- INSTRUCTIONS TO FOLLOW
From the line with "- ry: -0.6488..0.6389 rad" to the line with "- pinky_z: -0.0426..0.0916", retype every line exactly, including those two, and leave out the rest of the data below.

- PROVIDED RECORDS
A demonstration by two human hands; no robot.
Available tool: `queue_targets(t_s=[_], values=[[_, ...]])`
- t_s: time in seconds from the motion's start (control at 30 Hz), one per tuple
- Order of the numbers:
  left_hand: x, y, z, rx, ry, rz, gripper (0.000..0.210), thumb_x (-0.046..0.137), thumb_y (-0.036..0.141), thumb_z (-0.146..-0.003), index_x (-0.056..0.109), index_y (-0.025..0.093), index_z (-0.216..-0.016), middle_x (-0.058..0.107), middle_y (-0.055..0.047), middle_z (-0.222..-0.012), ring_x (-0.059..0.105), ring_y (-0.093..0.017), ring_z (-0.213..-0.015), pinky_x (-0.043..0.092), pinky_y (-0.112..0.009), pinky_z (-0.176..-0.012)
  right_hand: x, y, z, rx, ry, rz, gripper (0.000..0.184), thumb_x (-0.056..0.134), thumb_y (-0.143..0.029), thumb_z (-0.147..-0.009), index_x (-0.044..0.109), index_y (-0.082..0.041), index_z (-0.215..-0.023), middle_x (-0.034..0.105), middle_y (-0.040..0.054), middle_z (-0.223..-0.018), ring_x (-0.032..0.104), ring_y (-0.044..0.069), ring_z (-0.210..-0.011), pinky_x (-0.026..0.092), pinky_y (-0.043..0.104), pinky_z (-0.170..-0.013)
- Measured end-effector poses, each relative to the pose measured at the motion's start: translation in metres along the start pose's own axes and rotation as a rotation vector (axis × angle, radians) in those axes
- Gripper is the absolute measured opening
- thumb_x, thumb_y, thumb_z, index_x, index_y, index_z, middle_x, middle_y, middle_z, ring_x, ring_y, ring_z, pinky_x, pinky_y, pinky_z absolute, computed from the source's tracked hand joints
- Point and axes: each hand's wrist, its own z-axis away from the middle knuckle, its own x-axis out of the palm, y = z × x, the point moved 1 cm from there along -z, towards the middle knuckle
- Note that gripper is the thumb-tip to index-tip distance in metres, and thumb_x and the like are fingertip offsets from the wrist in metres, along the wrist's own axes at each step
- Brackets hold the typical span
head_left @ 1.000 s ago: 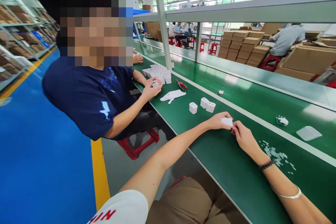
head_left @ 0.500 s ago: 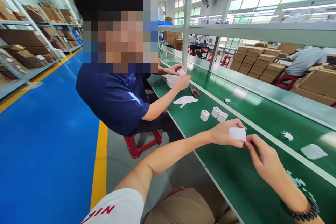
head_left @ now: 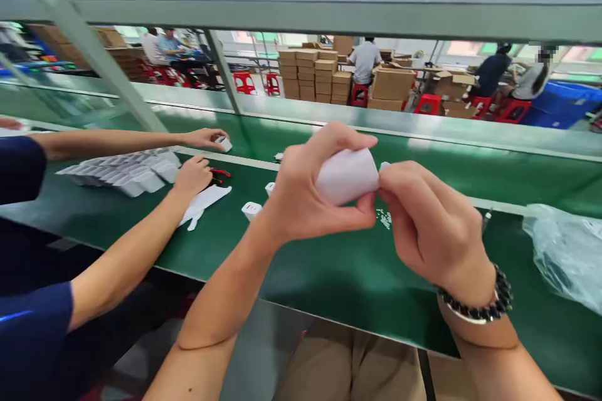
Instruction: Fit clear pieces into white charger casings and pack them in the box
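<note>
My left hand (head_left: pixel 301 194) grips a smooth white charger housing (head_left: pixel 348 175) between thumb and fingers, holding it up above the green table, tilted on its side. At the housing's right end, my right hand (head_left: pixel 433 225) is closed in a pinch. A small white bit (head_left: pixel 384 166) shows at its fingertips; whether it is a separate part I cannot tell. Below and between the hands lies a scatter of tiny white pieces (head_left: pixel 384 219). Left of my left wrist stands a white charger (head_left: pixel 251 210) with slots on top, and another one is partly hidden behind my hand.
A co-worker's hand (head_left: pixel 207 138) on the left holds a similar white charger (head_left: pixel 224 143). Near it are a white divided tray (head_left: pixel 136 175), red-handled pliers (head_left: pixel 221 173) and a flat white cutout (head_left: pixel 207 203). A clear plastic bag (head_left: pixel 564 250) lies at right.
My view has swung right and down onto the table. Both hands still hold up the white housing together. The co-worker's hands have parted, one reaching forward with a charger.
</note>
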Motion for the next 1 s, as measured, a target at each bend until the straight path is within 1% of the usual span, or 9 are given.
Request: queue_targets(t_s=[0.1,0.2,0.33,0.4,0.5,0.63,0.73,0.87,1.0], values=[[0.005,-0.025,-0.022,-0.067,-0.117,0.062,0.04,0.076,0.023,-0.059,0.064,0.021,-0.098,0.065,-0.001,-0.088,0.061,-0.015,-0.079,0.054,-0.03,-0.068,0.009,0.028,-0.002,0.057,-0.084,-0.074,0.02,0.037,-0.009,-0.098,0.052,-0.022,-0.102,0.057,0.0038,-0.086,0.058,0.016,-0.073,0.048,0.028,-0.065],[0.007,-0.04,-0.032,-0.081,-0.126,0.06,0.034,0.075,0.027,-0.063,0.065,0.021,-0.095,0.064,-0.001,-0.083,0.062,-0.016,-0.076,0.053,-0.031,-0.065,0.018,0.046,-0.003,0.063,-0.095,-0.119,0.018,0.035,-0.012,-0.1,0.05,-0.022,-0.104,0.056,0.0029,-0.086,0.057,0.016,-0.074,0.049,0.028,-0.067],[0.008,-0.034,-0.027,0.068,-0.118,-0.045,0.042,0.078,0.026,-0.056,0.066,0.026,-0.097,0.065,0.0,-0.086,0.062,-0.016,-0.07,0.051,-0.031,-0.056,0.02,0.047,-0.004,0.001,-0.109,-0.156,0.021,0.029,-0.016,-0.102,0.049,-0.021,-0.103,0.053,0.0037,-0.086,0.057,0.016,-0.077,0.051,0.029,-0.07],[0.007,-0.031,-0.024,0.112,-0.097,-0.066,0.048,0.08,0.023,-0.053,0.067,0.03,-0.099,0.066,0.001,-0.089,0.062,-0.018,-0.072,0.052,-0.034,-0.057,0.02,0.043,-0.005,-0.012,-0.117,-0.141,0.023,0.026,-0.015,-0.102,0.048,-0.021,-0.099,0.051,0.0036,-0.084,0.057,0.016,-0.078,0.051,0.029,-0.069],[0.006,-0.038,-0.024,0.186,-0.095,-0.102,0.051,0.078,0.023,-0.056,0.066,0.03,-0.106,0.068,0.0,-0.095,0.064,-0.019,-0.078,0.055,-0.036,-0.061,0.026,0.043,-0.006,-0.009,-0.122,-0.098,0.023,0.027,-0.011,-0.099,0.047,-0.02,-0.095,0.049,0.0036,-0.082,0.055,0.016,-0.076,0.051,0.03,-0.066],[0.007,-0.063,-0.026,0.284,-0.148,-0.133,0.052,0.077,0.03,-0.058,0.063,0.025,-0.108,0.067,0.002,-0.094,0.063,-0.011,-0.069,0.049,-0.024,-0.049,0.041,0.053,-0.006,0.028,-0.142,-0.106,0.02,0.031,-0.006,-0.095,0.043,-0.021,-0.092,0.049,0.0033,-0.081,0.052,0.016,-0.072,0.05,0.031,-0.065],[0.007,-0.074,-0.022,0.223,-0.173,-0.067,0.052,0.078,0.028,-0.058,0.061,0.024,-0.106,0.067,0.003,-0.088,0.058,-0.007,-0.059,0.039,-0.017,-0.041,0.05,0.058,-0.005,0.042,-0.159,-0.167,0.019,0.03,-0.01,-0.099,0.042,-0.022,-0.091,0.048,0.0018,-0.081,0.053,0.015,-0.073,0.05,0.03,-0.068],[0.003,-0.066,-0.011,0.062,-0.155,-0.04,0.05,0.077,0.02,-0.056,0.062,0.026,-0.103,0.067,0.003,-0.088,0.059,-0.008,-0.058,0.041,-0.02,-0.043,0.05,0.055,-0.005,0.007,-0.147,-0.217,0.019,0.028,-0.017,-0.103,0.043,-0.022,-0.092,0.048,0.0013,-0.081,0.053,0.013,-0.072,0.05,0.028,-0.067],[-0.003,-0.047,-0.009,0.162,-0.183,-0.045,0.051,0.075,0.017,-0.058,0.061,0.019,-0.107,0.065,-0.001,-0.092,0.059,-0.008,-0.062,0.043,-0.018,-0.042,0.04,0.042,-0.004,-0.032,-0.096,-0.203,0.018,0.032,-0.015,-0.101,0.046,-0.02,-0.092,0.047,0.0012,-0.078,0.053,0.013,-0.07,0.048,0.026,-0.062]])
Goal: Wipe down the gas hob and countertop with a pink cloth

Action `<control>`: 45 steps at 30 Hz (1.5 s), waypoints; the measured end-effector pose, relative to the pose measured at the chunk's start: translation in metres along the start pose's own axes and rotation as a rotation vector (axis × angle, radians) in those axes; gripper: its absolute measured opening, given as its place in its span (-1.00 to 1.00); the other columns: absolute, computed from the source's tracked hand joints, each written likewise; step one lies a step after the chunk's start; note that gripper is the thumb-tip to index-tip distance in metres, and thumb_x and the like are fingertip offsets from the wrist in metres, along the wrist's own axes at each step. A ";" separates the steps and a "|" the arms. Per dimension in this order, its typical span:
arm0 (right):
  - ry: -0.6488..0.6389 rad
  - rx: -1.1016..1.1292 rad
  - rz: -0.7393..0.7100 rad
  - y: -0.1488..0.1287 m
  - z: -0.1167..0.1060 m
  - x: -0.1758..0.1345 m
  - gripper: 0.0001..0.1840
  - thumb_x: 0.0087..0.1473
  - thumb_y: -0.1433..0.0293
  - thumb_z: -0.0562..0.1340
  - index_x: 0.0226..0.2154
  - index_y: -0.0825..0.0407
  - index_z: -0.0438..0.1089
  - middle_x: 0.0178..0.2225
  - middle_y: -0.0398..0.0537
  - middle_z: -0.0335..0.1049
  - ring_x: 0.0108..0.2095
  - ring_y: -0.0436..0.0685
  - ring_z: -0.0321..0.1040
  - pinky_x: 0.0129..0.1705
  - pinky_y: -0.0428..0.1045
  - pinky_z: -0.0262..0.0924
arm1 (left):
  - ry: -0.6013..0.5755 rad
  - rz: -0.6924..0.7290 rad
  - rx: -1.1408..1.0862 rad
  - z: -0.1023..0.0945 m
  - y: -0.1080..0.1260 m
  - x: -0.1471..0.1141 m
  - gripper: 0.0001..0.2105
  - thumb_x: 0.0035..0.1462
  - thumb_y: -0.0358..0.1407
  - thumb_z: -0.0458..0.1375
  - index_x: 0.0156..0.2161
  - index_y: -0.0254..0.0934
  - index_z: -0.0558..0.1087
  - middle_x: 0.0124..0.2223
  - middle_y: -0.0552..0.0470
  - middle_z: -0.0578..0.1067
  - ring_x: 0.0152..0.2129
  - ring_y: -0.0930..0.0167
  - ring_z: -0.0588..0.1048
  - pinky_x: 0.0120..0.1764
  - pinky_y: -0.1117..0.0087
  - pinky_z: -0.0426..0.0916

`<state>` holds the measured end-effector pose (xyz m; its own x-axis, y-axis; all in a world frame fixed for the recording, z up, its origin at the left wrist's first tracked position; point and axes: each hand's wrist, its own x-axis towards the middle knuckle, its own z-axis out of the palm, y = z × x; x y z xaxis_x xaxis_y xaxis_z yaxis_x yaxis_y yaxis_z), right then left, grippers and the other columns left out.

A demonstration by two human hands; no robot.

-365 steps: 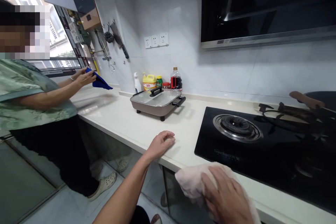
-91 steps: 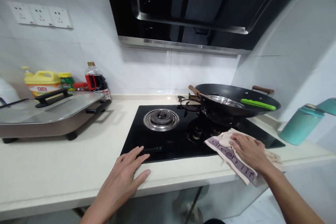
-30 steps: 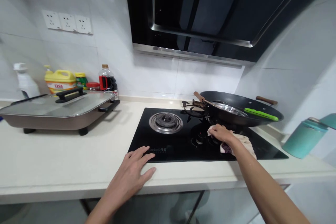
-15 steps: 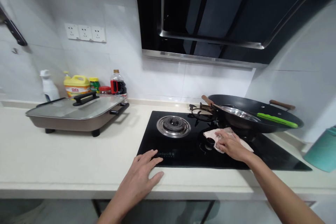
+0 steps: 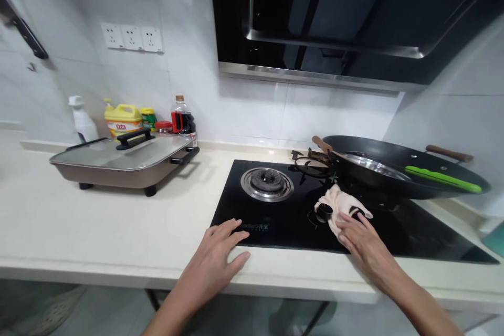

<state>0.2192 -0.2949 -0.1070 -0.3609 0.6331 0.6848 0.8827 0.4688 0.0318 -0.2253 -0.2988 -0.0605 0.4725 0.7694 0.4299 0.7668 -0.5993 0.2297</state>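
Note:
A crumpled off-white cloth [image 5: 339, 209] lies on the black glass gas cooktop [image 5: 258, 220], around the left control knob [image 5: 324, 212] and against the right knob [image 5: 356, 213]. My right hand [image 5: 366, 247] has its fingertips on the front of this cloth, close to the right knob. At the cooktop's front left corner rests my left hand [image 5: 220, 252], palm down with fingers spread and nothing in it. Behind it is the bare left burner [image 5: 268, 184].
A black wok [image 5: 366, 181] with a metal lid and a green-handled utensil sits at the right. An electric pan [image 5: 129, 170] with a glass lid stands left, bottles and a soy sauce bottle [image 5: 184, 123] behind it. The range hood [image 5: 323, 71] overhangs the cooktop.
The cloth has gone from spread flat to bunched up around the knobs. My right hand has drawn back toward the front edge. My left hand stays in place; the view has shifted slightly.

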 end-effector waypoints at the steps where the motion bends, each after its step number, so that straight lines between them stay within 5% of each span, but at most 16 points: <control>1: 0.034 0.011 -0.001 0.000 0.002 -0.004 -0.69 0.38 0.29 0.08 0.01 -0.04 0.48 0.03 -0.01 0.54 0.19 0.22 0.37 0.41 0.31 -0.03 | 0.000 0.006 0.003 0.000 -0.001 0.000 -0.65 0.32 -0.16 0.17 0.17 -0.07 0.49 0.32 -0.05 0.41 0.26 0.15 0.36 0.23 -0.02 0.31; 6: 0.082 0.050 -0.017 -0.012 -0.004 -0.011 -0.72 0.39 0.30 0.08 -0.02 -0.05 0.47 -0.02 0.00 0.55 0.08 0.20 0.45 0.34 0.22 0.17 | 0.002 0.029 0.018 0.002 -0.002 0.001 -0.66 0.33 -0.18 0.16 0.17 -0.09 0.49 0.32 -0.09 0.41 0.26 0.14 0.37 0.22 -0.04 0.31; 10: 0.067 0.074 0.116 -0.037 -0.021 -0.013 -0.70 0.41 0.26 0.03 -0.14 -0.04 0.46 -0.08 0.04 0.54 0.01 0.23 0.47 0.21 0.21 0.30 | 0.001 0.040 0.019 0.003 -0.004 0.003 -0.66 0.34 -0.18 0.15 0.17 -0.10 0.49 0.31 -0.09 0.42 0.26 0.13 0.37 0.22 -0.05 0.30; 18: -0.104 0.124 0.301 -0.050 -0.057 -0.065 -0.73 0.37 0.18 0.07 -0.30 -0.11 0.38 -0.23 -0.04 0.48 -0.18 0.21 0.46 -0.13 0.11 0.37 | 0.031 0.057 0.030 0.006 -0.004 -0.001 -0.63 0.35 -0.14 0.14 0.20 -0.11 0.46 0.34 -0.09 0.38 0.27 0.15 0.35 0.23 0.01 0.30; 23: -0.081 0.021 0.545 -0.041 -0.084 -0.031 -0.47 0.24 -0.10 0.10 0.03 -0.08 0.32 -0.22 0.00 0.38 -0.31 0.21 0.39 -0.31 0.09 0.31 | 0.018 0.042 0.037 0.006 -0.003 -0.002 -0.61 0.36 -0.09 0.12 0.21 -0.09 0.45 0.35 -0.07 0.37 0.28 0.16 0.34 0.24 0.01 0.28; 25: -0.060 -0.123 0.496 -0.041 -0.082 -0.004 -0.38 0.24 -0.12 0.04 0.11 -0.07 0.33 -0.12 0.11 0.36 -0.20 0.30 0.38 -0.21 0.17 0.29 | 0.020 0.041 0.035 0.006 -0.004 -0.002 -0.61 0.36 -0.08 0.13 0.21 -0.08 0.45 0.35 -0.06 0.37 0.28 0.16 0.35 0.25 0.02 0.27; 29: -0.212 -0.288 0.395 -0.054 -0.057 0.030 -0.53 0.29 0.02 0.03 0.05 -0.16 0.45 0.01 0.16 0.37 -0.05 0.43 0.29 -0.10 0.28 0.18 | 0.021 0.039 0.032 0.005 -0.005 -0.001 -0.62 0.35 -0.08 0.13 0.21 -0.05 0.45 0.35 -0.04 0.38 0.27 0.17 0.36 0.25 0.01 0.27; 35: -0.297 -0.082 0.354 -0.072 -0.051 0.009 -0.65 0.37 0.13 0.01 -0.09 -0.13 0.45 -0.07 0.03 0.44 -0.10 0.31 0.35 -0.05 0.21 0.17 | 0.013 0.062 0.068 0.007 -0.009 0.001 -0.61 0.34 -0.05 0.13 0.21 -0.03 0.46 0.34 -0.05 0.39 0.25 0.15 0.39 0.22 0.01 0.32; 39: -0.259 -0.033 0.462 -0.044 -0.063 -0.014 -0.52 0.36 0.01 0.01 0.10 -0.09 0.36 0.05 0.06 0.46 0.01 0.31 0.38 0.04 0.21 0.19 | 0.028 0.080 0.081 0.009 -0.011 0.002 -0.60 0.34 -0.04 0.13 0.21 -0.03 0.46 0.33 -0.04 0.40 0.23 0.14 0.41 0.21 0.01 0.33; 45: -0.286 -0.351 0.684 0.049 -0.076 -0.037 -0.30 0.30 -0.10 -0.09 0.19 -0.10 0.40 0.18 0.18 0.35 0.14 0.48 0.29 0.12 0.38 0.15 | 0.038 0.087 0.066 0.008 -0.011 0.002 -0.60 0.34 -0.03 0.12 0.21 -0.03 0.47 0.33 -0.04 0.41 0.23 0.13 0.41 0.21 0.00 0.33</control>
<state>0.2981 -0.3420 -0.0753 0.2705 0.8641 0.4245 0.9611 -0.2680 -0.0669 -0.2286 -0.2888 -0.0691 0.5225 0.7054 0.4790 0.7514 -0.6464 0.1324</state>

- REPLY
  - ry: -0.6488..0.6389 rad
  - rx: -1.1016..1.1292 rad
  - rz: -0.7393..0.7100 rad
  - y: -0.1488..0.1287 m
  - z: -0.1167..0.1060 m
  - x: -0.1758..0.1345 m
  - gripper: 0.0001..0.1840
  - thumb_x: 0.0087..0.1473
  - thumb_y: -0.1433..0.0293
  - thumb_z: -0.0562..0.1340
  - index_x: 0.0226..0.2154
  - index_y: -0.0825..0.0407
  - index_z: -0.0438..0.1089
  - middle_x: 0.0178..0.2225
  - middle_y: -0.0398..0.0537
  - middle_z: -0.0335..0.1049
  - ring_x: 0.0108..0.2095
  - ring_y: -0.0436..0.0685
  - ring_z: -0.0321..0.1040
  - pinky_x: 0.0129..0.1705
  - pinky_y: -0.0428..0.1045
  - pinky_z: -0.0262..0.0924
arm1 (left):
  - ry: -0.6013..0.5755 rad
  - rz: -0.6924..0.7290 rad
  - rx: -1.1408..1.0862 rad
  - z: -0.1023..0.0945 m
  - y: -0.1080..0.1260 m
  - x: -0.1471..0.1141 m
  - gripper: 0.0001..0.2105
  - thumb_x: 0.0035..0.1462
  - thumb_y: -0.0358..0.1407
  - thumb_z: -0.0458..0.1375
  - index_x: 0.0156..0.2161
  - index_y: -0.0254..0.0934
  - index_z: -0.0558..0.1087
  - middle_x: 0.0124..0.2223
  - middle_y: -0.0552..0.0470
  - middle_z: -0.0578..0.1067
  - ring_x: 0.0152..0.2129
  - ring_y: -0.0930..0.0167
  - ring_z: -0.0588..0.1048
  - pinky_x: 0.0120..0.1764
  - pinky_y: -0.1117..0.0087
  - pinky_z: -0.0426..0.0916

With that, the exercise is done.